**Problem to work on:** Find the string "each" in the data, then copy every line where it is found.

**Given information:**
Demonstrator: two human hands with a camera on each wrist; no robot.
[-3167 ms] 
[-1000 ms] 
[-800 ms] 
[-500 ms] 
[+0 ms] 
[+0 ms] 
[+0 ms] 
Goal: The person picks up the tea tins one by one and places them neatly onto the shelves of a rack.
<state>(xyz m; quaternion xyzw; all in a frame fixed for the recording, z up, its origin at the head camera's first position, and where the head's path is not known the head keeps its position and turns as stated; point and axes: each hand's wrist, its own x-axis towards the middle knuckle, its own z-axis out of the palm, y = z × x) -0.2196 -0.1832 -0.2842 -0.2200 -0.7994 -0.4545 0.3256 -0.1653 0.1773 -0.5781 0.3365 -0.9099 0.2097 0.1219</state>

**Exercise result:**
Demonstrator: two human hands with a camera on each wrist; no robot.
<state>(xyz m; quaternion xyzw; all in a frame fixed for the recording, z up, its origin at the head camera's first position, and where the head's path is not known the head keeps its position and turns as stated; point and axes: each hand's wrist, its own x-axis towards the middle knuckle, its own z-axis out of the palm, y = z × x) -0.2196 -0.1832 -0.2842 -0.2200 -0.7994 -0.4545 0.3256 -0.1653 0.1773 -0.5781 0.3365 -0.9099 0.2097 0.1219</state>

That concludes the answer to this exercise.